22.01.2010 | 19:02 Uhr 2010-01-22T19:02:00+0100Schwupps, ist die Woche vorbei. Noch bis morgen dürfen die Kamp-Lintforter Helden sein. Schrammte das Kulturhauptstadt Jahr auch ein bisschen den linken Niederrhein. Und Kamp-Lintfort hat mit seinem Programm auf jeden Fall eines gezeigt.
Nämlich, wie vielseitig die Stadt ist, die so gern auf Kohle und Kloster reduziert wird. Dass es viel mehr zu entdecken gibt, weiß jetzt nicht die ganze Welt, aber es waren ein paar mehr Augen auf die Bindestrich-Stadt gerichtet als sonst.
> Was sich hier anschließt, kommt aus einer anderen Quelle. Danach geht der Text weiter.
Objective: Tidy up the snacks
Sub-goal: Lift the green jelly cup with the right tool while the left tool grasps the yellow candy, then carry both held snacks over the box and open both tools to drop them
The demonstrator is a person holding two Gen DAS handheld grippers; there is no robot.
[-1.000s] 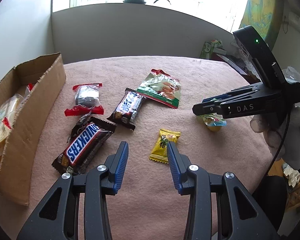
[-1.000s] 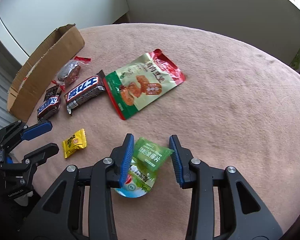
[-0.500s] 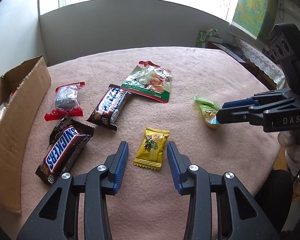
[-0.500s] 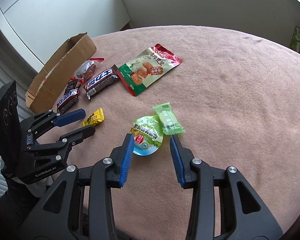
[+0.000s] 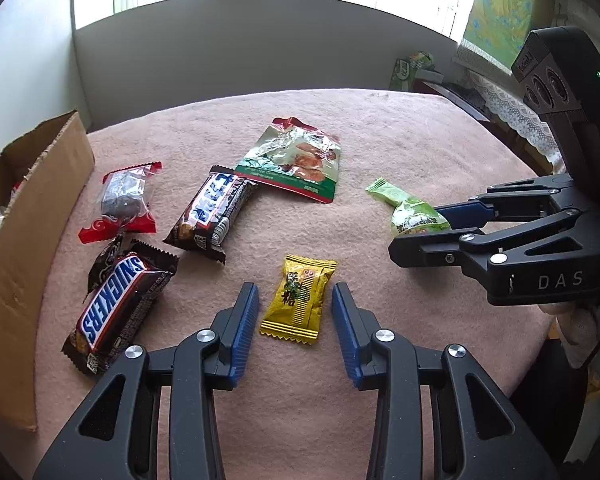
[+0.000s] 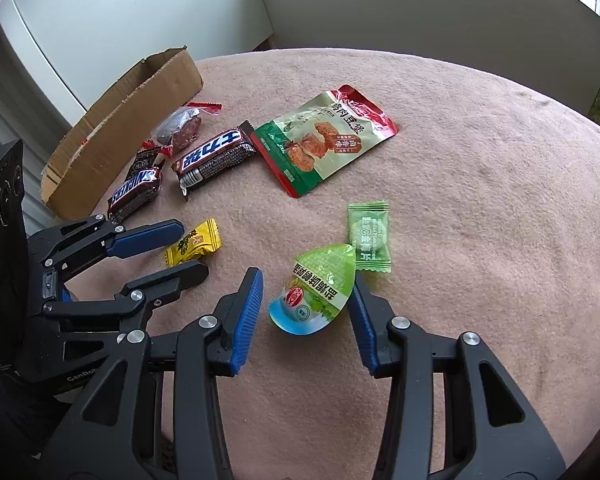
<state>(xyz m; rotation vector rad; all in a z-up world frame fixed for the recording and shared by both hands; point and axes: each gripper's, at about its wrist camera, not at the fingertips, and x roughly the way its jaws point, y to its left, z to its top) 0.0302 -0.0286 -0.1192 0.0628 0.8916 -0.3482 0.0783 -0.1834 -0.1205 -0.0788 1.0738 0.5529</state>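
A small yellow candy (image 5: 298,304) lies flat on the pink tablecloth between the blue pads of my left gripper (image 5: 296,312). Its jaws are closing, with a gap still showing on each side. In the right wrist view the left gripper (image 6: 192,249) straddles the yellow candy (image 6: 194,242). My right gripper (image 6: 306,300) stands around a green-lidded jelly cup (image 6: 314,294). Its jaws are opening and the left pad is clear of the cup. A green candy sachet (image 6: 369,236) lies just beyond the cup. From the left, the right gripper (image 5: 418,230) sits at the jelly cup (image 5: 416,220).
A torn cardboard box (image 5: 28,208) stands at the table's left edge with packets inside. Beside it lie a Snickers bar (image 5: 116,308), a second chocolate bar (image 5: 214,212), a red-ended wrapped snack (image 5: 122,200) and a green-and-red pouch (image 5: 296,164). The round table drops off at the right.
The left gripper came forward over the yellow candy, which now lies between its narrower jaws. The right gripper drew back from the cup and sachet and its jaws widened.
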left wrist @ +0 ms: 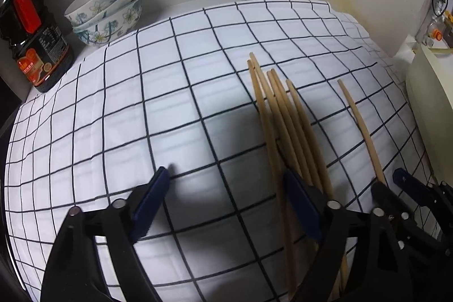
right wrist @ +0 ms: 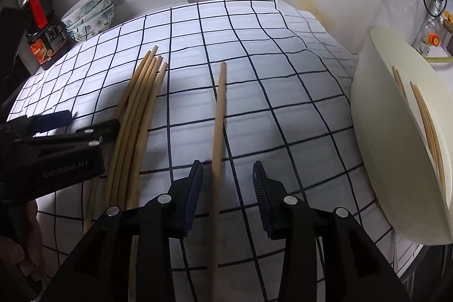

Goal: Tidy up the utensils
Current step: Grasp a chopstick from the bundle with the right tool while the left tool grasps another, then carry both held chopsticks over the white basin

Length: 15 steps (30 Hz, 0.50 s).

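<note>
A single slim, round wooden chopstick [right wrist: 219, 115] is lying on the white, dark-gridded cloth [right wrist: 254, 104], running between the parted ribbed blue pads of the right gripper [right wrist: 228, 180], neither pad pressing it. Left of it, a fanned bundle of chopsticks [left wrist: 286, 120] is resting on the cloth. The left gripper [left wrist: 226, 183] is angling downward, jaws wide, its right pad beside the bundle, gripping nothing. More chopsticks are sitting in the smooth cream holder [right wrist: 396, 137].
</note>
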Each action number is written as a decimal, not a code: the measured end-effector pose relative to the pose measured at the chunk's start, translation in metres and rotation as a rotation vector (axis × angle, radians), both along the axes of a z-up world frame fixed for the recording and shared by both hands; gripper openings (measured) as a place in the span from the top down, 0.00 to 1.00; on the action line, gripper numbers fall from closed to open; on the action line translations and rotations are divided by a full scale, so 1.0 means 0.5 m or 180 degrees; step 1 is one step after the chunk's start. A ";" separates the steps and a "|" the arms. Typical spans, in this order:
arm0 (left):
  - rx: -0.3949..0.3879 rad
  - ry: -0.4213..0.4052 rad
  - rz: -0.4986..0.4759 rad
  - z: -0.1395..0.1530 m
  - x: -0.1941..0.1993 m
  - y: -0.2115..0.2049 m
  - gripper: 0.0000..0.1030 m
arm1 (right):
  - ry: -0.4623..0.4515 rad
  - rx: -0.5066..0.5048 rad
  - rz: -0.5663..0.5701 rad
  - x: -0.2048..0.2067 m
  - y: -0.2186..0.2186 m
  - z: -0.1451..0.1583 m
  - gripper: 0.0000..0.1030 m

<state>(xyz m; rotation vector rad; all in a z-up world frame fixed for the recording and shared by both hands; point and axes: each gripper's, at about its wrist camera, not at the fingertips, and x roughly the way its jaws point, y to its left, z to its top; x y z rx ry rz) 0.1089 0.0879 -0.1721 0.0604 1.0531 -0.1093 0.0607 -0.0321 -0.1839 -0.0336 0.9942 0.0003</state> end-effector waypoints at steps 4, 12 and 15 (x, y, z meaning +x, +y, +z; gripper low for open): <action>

Ein dickes Programmheft sollte Interessierten den Weg durch eine Woche zwischen Multikulti-Fest, Musik und Kunst, bis zur Bergmannstradition weisen. Und war gleichzeitig eine Barriere. Ein Dilemma der vielen Veranstaltungen überhaupt im Kulturhauptstadtjahr. Die Highlights zu finden, die es ohne Ruhr2010 nicht gegeben hätte, ist schwer. Die Übersicht zu behalten zwischen Außergewöhnlichem und Banalem ist zuweilen etwas für Insider. Manche Veranstaltung scheint den Local Hero-Stempel aufgedrückt zu bekommen, ohne dass es dafür einer Heldentat bedurft hätte. Sondern war kultureller Alltag. Doch genau das wollen wir nicht: So tun, als hätte es Kultur im Alltag der Region ohne Ruhr2010 nicht gegeben. Es gilt die alte Erkenntnis: Manchmal ist weniger mehr.